EXERCISE INSTRUCTIONS
The lines wanted run from the first one below through the one with "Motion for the". Return them exactly.

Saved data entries
■ ■ ■ ■
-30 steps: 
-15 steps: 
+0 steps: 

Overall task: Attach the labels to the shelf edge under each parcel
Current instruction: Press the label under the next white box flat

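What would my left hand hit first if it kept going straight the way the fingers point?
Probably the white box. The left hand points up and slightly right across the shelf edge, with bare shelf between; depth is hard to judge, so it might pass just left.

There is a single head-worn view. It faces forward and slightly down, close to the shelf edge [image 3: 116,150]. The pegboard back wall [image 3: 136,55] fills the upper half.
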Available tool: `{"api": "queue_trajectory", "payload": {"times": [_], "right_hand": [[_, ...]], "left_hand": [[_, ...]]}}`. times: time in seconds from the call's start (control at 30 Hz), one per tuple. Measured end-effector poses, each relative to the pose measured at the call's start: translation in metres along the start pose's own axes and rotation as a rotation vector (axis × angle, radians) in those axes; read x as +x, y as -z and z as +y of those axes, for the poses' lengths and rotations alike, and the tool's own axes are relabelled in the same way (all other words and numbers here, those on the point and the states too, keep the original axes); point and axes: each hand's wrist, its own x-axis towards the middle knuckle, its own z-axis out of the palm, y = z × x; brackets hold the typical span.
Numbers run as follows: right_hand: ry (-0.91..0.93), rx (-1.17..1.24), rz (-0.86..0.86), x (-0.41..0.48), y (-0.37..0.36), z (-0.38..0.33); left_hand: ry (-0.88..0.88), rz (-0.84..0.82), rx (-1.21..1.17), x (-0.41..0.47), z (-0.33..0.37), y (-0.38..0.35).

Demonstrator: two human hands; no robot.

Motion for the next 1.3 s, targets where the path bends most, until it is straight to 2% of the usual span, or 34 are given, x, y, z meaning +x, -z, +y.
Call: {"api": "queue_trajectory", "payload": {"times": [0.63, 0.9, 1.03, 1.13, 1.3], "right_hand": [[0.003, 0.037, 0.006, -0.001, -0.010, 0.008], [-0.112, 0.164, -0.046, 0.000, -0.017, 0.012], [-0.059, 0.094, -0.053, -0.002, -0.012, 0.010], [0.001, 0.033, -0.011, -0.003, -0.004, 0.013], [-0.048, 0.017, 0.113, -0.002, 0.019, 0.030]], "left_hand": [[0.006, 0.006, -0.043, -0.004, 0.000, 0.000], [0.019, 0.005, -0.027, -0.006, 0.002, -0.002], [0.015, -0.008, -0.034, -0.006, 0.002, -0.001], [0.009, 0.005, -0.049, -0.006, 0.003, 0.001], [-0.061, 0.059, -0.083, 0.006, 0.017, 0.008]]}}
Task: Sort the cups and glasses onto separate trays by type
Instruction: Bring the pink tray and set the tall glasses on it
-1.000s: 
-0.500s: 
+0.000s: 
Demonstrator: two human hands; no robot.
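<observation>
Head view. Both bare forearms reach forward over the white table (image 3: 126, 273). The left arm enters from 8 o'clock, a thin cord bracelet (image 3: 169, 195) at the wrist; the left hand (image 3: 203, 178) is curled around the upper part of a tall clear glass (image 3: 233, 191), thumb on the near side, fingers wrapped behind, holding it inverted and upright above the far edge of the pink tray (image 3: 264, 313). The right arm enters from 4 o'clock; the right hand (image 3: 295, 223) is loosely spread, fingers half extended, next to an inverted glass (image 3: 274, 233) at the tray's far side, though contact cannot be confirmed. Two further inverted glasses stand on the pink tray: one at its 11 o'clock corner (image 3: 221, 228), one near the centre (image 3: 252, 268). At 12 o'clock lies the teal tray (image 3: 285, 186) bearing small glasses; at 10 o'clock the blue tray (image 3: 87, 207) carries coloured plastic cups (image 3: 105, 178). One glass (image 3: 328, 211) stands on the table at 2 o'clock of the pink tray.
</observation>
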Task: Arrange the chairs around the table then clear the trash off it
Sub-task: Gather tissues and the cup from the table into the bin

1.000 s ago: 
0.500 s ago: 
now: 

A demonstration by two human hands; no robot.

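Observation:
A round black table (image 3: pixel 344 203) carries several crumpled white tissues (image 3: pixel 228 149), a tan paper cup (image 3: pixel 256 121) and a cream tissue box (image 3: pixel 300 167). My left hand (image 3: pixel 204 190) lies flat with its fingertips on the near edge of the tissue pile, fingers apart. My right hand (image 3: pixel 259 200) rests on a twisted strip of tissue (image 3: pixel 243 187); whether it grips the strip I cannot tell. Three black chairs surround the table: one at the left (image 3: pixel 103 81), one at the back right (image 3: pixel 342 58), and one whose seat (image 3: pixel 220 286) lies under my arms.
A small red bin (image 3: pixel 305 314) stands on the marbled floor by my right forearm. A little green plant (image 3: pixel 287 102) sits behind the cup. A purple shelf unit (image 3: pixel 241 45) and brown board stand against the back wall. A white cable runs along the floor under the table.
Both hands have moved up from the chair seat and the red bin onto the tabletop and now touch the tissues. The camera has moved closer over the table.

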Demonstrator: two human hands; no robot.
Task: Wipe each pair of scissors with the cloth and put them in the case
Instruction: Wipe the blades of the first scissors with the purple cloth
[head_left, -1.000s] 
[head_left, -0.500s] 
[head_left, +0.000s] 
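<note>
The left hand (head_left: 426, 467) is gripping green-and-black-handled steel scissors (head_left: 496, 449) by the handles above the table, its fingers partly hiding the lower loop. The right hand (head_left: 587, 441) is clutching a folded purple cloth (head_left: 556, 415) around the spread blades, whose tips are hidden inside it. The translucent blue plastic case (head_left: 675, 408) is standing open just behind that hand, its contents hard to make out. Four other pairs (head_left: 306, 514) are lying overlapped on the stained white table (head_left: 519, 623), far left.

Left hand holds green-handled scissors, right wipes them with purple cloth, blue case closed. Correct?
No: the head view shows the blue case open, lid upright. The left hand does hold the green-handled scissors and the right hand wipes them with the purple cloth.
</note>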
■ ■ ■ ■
TASK ANSWER
-30 steps: 
-15 steps: 
+0 steps: 

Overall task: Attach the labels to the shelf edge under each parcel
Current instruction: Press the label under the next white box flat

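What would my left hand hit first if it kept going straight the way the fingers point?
Probably the white box. The left hand points up and slightly right across the shelf edge, with bare shelf between; depth is hard to judge, so it might pass just left.

There is a single head-worn view. It faces forward and slightly down, close to the shelf edge [image 3: 116,150]. The pegboard back wall [image 3: 136,55] fills the upper half.
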Available tool: `{"api": "queue_trajectory", "payload": {"times": [_], "right_hand": [[_, ...]], "left_hand": [[_, ...]]}}`. times: time in seconds from the call's start (control at 30 Hz), one per tuple. Measured end-effector poses, each relative to the pose measured at the call's start: translation in metres along the start pose's own axes and rotation as a rotation vector (axis × angle, radians) in those axes; read x as +x, y as -z and z as +y of those axes, for the poses' lengths and rotations alike, and the tool's own axes are relabelled in the same way (all other words and numbers here, those on the point and the states too, keep the original axes); point and axes: each hand's wrist, its own x-axis towards the middle knuckle, its own z-axis out of the palm, y = z × x; brackets hold the typical span.
Numbers run as follows: right_hand: ry (-0.91..0.93), rx (-1.17..1.24), rz (-0.86..0.86), x (-0.41..0.48), y (-0.37..0.36), z (-0.38..0.33); left_hand: ry (-0.88..0.88), rz (-0.84..0.82), rx (-1.21..1.17), x (-0.41..0.47), z (-0.33..0.37), y (-0.38..0.35).

Demonstrator: two human hands; no robot.

Motion for the next 1.3 s, targets where the path bends most, until it is straight to 2% of the usual span, or 34 are given, x, y, z meaning +x, -z, +y.

No more output is required for the exercise.